If Not Now, When?

The phrase, “If not now when?” keeps running through my mind when I tell myself it’s time to have a happy life.

I search the phrase online and find this was part of a statement made by Rabbi Hillel, one of the most important sages and scholars in Jewish history. He lived in Jerusalem at the time of Herod and was born in 110 BC. He is popularly known as the author of two sayings: “If I am not for myself, who will be for me? And when I am for myself, what am ‘I’?” and “If not now, when?” He is also known for the expression of the ethic of reciprocity, or the Golden Rule: “That which is hateful to you, do not do to your fellow. That is the whole Torah; the rest is the explanation; go and learn.”

These statements are fascinating, and part of the fascination is that they are seemingly intertwined. We must be for ourselves but not only for ourselves and if not now when? That sounds like a fine balance to me: we must take care of ourselves and nurture ourselves, but a life with only self to consider, what kind of life would that be? We only know ourselves as we interact and communicate with other people. We know ourselves as we are mirrored in the eyes and hearts of others. We measure who we are by how much we love others, and we measure how much progress we are making when we look to see how patient or impatient we are. Every action we take is measured by how we interact with others.

Through our relationships we come to know ourselves and who we are. Our relationships bring us joy and support and learning experiences. If we want to know how we’re doing, we simply need to look at how our relationships are going. Improving our relationships is simple: “That which is hateful to you, do not do to your fellow.” It sounds too simple, but it’s true. Treat others as you would like to be treated, and at the very least you will love the face that looks out at you in the mirror every morning.

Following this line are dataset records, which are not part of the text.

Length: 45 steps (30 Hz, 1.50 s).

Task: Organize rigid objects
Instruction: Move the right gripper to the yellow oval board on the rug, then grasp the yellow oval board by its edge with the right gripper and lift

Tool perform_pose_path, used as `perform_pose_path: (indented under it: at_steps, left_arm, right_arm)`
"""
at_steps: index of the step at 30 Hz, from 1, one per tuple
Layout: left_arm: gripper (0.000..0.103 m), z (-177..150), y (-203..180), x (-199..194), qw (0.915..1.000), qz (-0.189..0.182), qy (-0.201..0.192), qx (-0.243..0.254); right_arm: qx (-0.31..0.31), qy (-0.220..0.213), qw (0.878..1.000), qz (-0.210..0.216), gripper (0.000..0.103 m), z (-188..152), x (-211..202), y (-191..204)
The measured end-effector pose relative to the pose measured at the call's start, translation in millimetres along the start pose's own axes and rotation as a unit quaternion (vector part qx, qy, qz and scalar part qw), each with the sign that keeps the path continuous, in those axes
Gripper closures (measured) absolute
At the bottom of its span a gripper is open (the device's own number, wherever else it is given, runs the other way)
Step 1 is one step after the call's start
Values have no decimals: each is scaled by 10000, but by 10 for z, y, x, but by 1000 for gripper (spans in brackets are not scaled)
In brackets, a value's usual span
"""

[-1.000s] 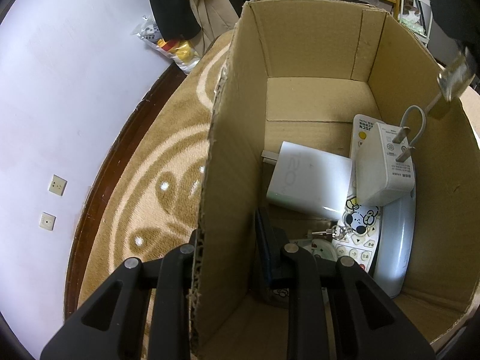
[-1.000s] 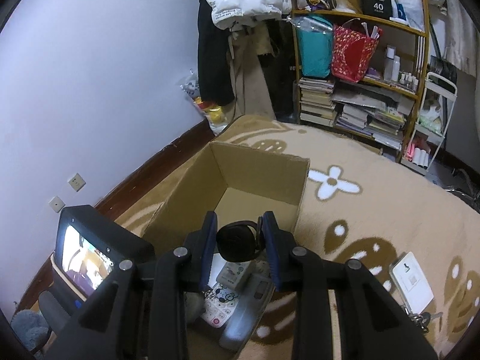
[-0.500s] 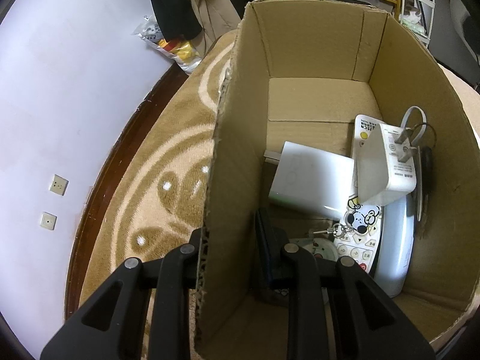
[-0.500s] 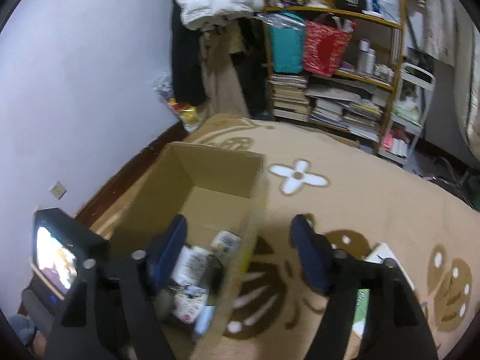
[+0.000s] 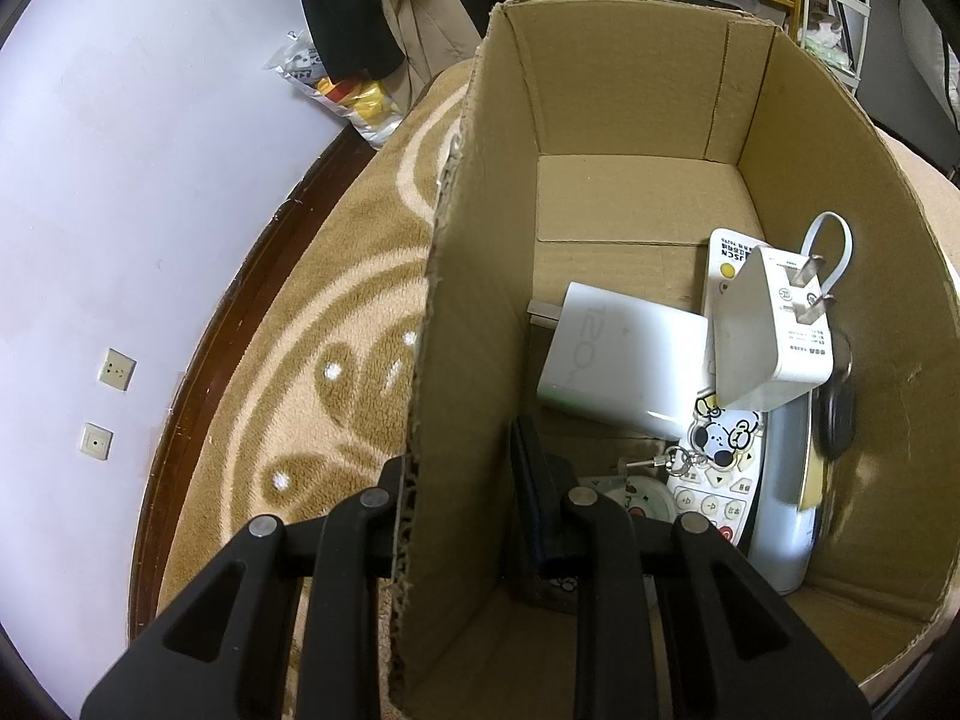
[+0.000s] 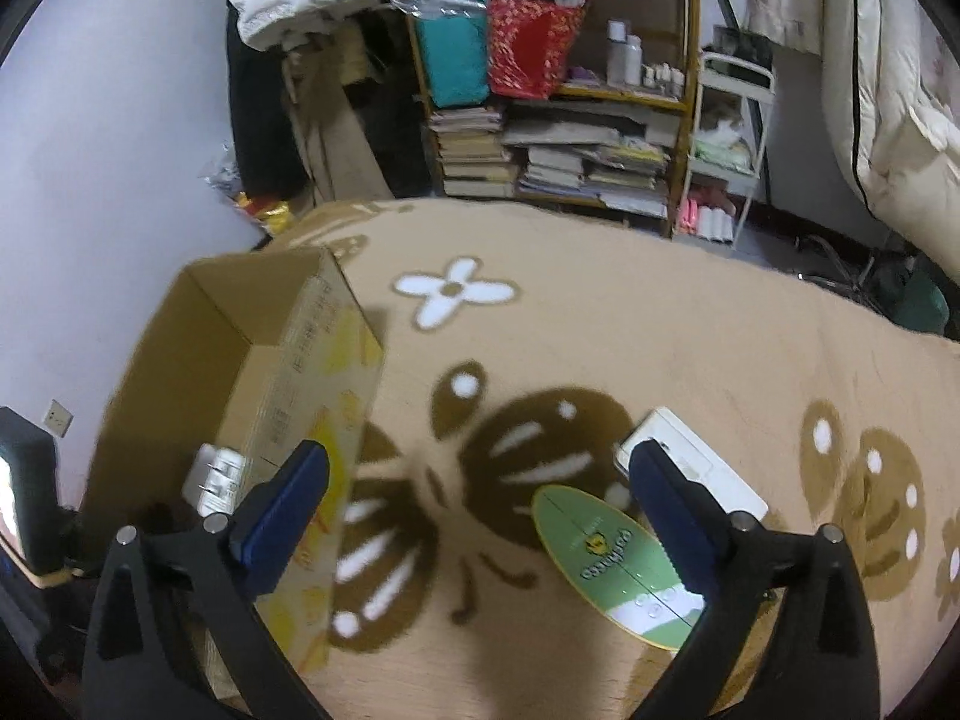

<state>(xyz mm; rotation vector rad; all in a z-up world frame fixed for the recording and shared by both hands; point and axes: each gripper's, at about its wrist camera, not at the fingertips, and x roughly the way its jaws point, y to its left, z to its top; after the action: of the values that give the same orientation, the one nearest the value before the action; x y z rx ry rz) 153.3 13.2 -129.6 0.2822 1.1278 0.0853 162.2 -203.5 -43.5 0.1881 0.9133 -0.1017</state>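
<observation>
Black and round, the key fob (image 5: 837, 417) had dropped into the cardboard box (image 5: 636, 90) at 3 o'clock, and the right claw (image 6: 480, 480), now spread empty, swung toward the green board (image 6: 618, 564) while the left claw (image 5: 468, 480) kept pinching the box wall.

- The left wrist view sits close on the near wall of the open brown cardboard box (image 5: 630, 120), looking steeply down and forward into it; patterned tan carpet (image 5: 336, 312) fills the left of the frame.
- The right wrist view rides higher and farther out, facing forward across the carpet toward the cluttered wooden bookshelf (image 6: 558, 96) at upper centre.
- Both views share the box, at lower left in the right wrist view, and the white plug adapter (image 6: 215, 479) inside it.
</observation>
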Motion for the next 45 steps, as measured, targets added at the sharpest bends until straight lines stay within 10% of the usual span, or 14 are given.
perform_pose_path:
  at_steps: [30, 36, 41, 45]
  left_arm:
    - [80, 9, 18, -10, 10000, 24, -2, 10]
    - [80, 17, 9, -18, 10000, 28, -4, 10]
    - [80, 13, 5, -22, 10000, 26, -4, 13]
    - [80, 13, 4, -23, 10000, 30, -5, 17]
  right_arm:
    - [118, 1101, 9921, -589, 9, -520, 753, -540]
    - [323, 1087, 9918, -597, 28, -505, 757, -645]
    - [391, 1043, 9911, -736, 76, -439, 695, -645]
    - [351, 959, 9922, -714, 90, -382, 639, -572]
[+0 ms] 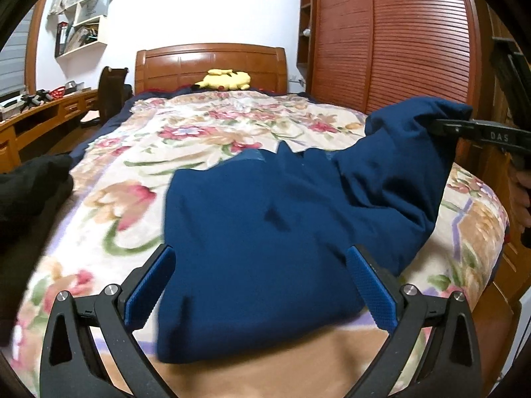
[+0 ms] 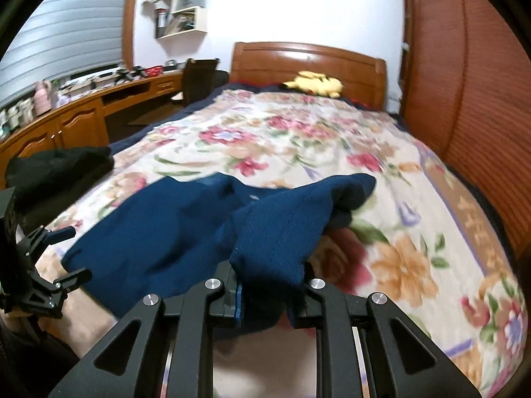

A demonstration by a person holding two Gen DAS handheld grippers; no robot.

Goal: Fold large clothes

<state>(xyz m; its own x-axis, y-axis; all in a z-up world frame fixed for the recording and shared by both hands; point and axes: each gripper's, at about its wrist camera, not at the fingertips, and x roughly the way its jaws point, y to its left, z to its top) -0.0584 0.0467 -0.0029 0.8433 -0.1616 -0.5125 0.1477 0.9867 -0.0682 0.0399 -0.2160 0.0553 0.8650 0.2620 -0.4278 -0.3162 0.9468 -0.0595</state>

Could the secret of having a happy life be that simple? Be for yourself, meaning taking good care and loving yourself while being good to others as well? Simple but not always easy. A fine line is called for here since too much in either direction leads to a life out of balance. Too much care for yourself to the detriment of others is not happiness, and too much care of others to the detriment of yourself is not happiness either. That’s the trick: finding the balance, and I think that can only be done by trial and error and experience. Maya Angelou says, “When we know better, we do better.” I think that sums up how we learn what makes us and others happy. It’s also wonderful because it says there is no judgment necessary.

We all deserve, as our constitution says, “the pursuit of happiness,” and we owe it to ourselves to figure out what makes us happy, for when we’re happy we are a blessing to the world and nicer to be around.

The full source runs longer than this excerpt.